## Excerpted records
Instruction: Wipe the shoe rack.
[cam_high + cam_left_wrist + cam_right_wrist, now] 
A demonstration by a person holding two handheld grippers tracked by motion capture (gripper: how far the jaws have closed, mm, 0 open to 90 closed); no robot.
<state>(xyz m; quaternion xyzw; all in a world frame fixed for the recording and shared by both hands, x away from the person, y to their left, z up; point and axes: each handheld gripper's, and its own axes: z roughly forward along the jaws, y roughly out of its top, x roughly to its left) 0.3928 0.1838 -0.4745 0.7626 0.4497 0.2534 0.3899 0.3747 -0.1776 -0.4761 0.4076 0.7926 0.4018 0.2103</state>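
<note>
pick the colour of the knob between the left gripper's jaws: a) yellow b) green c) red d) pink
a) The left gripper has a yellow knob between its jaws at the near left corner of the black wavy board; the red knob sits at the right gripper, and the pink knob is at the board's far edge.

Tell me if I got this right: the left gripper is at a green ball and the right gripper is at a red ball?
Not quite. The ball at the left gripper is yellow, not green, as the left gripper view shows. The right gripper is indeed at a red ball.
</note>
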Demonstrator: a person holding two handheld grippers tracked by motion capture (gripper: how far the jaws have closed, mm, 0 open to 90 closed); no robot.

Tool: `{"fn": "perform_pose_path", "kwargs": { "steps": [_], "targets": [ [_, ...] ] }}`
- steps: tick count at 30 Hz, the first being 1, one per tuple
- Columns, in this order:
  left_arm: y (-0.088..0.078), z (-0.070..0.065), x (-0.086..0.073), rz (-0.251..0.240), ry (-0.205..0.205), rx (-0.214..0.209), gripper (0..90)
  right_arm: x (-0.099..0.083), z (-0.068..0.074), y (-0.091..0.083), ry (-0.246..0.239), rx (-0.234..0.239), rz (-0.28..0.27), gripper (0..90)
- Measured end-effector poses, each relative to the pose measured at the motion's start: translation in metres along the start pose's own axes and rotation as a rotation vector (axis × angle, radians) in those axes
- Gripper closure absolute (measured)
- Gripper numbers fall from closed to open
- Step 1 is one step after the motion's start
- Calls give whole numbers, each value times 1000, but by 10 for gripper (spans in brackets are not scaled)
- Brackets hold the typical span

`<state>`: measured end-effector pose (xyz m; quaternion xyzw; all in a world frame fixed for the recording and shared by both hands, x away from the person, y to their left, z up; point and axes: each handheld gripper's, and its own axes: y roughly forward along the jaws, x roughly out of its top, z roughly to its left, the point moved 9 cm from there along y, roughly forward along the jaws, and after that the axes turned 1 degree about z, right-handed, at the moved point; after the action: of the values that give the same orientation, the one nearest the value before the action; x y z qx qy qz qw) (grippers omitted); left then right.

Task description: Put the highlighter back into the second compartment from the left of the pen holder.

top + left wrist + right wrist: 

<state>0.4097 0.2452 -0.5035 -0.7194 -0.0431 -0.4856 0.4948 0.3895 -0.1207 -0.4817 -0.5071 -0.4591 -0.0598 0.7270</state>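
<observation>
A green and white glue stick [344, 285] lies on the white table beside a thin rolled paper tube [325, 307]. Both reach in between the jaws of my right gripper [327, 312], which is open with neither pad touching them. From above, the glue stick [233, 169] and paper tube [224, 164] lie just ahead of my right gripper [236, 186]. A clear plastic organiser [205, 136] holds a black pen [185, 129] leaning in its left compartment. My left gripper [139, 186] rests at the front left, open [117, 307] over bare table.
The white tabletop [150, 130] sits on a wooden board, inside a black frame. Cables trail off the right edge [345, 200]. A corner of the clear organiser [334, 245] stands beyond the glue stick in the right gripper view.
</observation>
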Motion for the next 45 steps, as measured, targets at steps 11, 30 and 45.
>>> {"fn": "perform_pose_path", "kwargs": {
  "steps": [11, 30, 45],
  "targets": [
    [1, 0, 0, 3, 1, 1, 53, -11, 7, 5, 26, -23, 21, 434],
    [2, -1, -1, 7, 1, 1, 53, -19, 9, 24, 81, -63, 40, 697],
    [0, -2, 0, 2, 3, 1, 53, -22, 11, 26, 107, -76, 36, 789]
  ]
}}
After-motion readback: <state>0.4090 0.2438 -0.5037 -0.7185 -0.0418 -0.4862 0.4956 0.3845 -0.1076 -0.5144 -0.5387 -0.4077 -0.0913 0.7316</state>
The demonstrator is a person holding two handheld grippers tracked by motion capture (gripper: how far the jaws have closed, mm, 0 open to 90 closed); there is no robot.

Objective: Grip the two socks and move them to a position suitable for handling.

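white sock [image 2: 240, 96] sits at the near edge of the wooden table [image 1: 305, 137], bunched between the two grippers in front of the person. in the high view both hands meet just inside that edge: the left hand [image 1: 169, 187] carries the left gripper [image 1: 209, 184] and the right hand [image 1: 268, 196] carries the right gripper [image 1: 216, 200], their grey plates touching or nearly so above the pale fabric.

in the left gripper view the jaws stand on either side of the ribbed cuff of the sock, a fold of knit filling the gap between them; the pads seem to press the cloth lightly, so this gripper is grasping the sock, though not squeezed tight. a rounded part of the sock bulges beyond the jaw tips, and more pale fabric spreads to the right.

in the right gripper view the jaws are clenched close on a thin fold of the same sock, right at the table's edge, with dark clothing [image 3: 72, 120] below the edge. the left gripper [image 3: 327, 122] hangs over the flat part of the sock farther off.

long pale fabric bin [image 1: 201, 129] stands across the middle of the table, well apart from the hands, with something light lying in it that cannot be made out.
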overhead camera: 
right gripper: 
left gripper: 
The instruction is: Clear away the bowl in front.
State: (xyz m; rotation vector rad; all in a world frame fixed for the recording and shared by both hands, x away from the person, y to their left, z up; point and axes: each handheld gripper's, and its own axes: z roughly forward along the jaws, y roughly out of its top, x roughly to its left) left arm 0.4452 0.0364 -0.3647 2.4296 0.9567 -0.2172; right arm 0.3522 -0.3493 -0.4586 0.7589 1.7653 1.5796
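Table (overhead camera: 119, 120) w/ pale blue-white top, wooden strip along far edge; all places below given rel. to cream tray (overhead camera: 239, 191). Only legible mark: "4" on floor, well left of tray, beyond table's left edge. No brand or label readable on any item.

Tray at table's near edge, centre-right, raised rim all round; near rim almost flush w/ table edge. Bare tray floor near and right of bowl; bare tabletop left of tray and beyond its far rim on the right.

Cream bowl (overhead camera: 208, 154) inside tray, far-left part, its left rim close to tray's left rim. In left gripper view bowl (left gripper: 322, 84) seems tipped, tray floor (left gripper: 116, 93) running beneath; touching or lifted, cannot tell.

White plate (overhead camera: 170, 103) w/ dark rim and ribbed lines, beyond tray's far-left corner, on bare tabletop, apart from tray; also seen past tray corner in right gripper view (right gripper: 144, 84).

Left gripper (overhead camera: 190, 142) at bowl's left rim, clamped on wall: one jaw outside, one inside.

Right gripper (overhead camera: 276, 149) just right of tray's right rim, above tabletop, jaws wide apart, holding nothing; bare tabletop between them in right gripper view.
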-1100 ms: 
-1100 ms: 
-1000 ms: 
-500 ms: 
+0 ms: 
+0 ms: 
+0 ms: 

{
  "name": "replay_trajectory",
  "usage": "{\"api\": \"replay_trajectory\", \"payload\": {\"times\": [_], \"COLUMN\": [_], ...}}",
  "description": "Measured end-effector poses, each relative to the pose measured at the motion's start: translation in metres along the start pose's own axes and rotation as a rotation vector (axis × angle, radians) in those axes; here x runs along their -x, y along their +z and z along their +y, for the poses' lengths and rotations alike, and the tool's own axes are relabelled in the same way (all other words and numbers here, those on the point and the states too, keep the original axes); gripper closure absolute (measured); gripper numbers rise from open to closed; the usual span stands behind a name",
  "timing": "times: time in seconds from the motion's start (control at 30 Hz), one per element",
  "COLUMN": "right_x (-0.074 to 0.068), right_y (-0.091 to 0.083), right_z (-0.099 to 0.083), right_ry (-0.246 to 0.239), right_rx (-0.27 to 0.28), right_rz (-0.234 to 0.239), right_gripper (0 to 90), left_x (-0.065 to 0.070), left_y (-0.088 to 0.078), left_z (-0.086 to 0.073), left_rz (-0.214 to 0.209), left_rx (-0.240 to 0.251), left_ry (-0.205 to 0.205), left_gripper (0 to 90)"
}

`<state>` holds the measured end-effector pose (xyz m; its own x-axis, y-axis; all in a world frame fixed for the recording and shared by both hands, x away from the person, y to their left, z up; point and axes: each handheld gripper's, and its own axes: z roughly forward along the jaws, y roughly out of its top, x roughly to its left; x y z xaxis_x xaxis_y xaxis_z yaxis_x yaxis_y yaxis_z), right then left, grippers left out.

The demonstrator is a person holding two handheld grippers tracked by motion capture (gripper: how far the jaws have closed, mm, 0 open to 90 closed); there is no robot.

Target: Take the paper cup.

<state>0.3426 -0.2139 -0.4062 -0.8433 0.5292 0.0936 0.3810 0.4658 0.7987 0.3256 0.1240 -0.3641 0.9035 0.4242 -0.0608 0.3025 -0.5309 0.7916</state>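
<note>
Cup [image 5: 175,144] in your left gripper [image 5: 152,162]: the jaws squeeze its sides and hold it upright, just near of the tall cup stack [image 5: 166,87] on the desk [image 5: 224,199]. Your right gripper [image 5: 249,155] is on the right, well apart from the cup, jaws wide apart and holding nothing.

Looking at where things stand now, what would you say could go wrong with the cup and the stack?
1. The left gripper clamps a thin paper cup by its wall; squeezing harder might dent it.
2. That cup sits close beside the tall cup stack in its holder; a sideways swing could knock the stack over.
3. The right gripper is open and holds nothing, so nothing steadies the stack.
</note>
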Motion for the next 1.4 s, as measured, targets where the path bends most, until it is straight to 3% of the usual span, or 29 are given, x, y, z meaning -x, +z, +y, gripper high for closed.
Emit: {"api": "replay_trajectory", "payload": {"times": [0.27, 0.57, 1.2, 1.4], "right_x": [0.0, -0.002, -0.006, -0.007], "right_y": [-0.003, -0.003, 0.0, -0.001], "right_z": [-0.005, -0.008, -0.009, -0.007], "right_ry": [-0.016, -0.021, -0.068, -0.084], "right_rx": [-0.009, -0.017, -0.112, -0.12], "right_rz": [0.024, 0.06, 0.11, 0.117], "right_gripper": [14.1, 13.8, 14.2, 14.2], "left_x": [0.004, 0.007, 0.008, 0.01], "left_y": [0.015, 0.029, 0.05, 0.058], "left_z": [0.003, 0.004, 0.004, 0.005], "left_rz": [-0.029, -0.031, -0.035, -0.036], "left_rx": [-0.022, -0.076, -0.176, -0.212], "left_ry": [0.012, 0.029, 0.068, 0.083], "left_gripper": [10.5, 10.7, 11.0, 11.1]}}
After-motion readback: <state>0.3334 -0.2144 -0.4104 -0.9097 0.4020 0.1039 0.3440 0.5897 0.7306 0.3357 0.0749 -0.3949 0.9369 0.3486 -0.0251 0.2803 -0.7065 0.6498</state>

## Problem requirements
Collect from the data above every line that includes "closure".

## Answer section
- Gripper closure absolute (measured)
  "description": "Measured end-effector poses, each relative to the pose measured at the motion's start: translation in metres along the start pose's own axes and rotation as a rotation vector (axis × angle, radians) in those axes; here x runs along their -x, y along their +z and z along their +y, for the poses' lengths and rotations alike, and the tool's own axes are relabelled in the same way (all other words and numbers here, those on the point and the states too, keep the original axes); gripper closure absolute (measured); gripper numbers rise from open to closed; the usual span stands behind a name",

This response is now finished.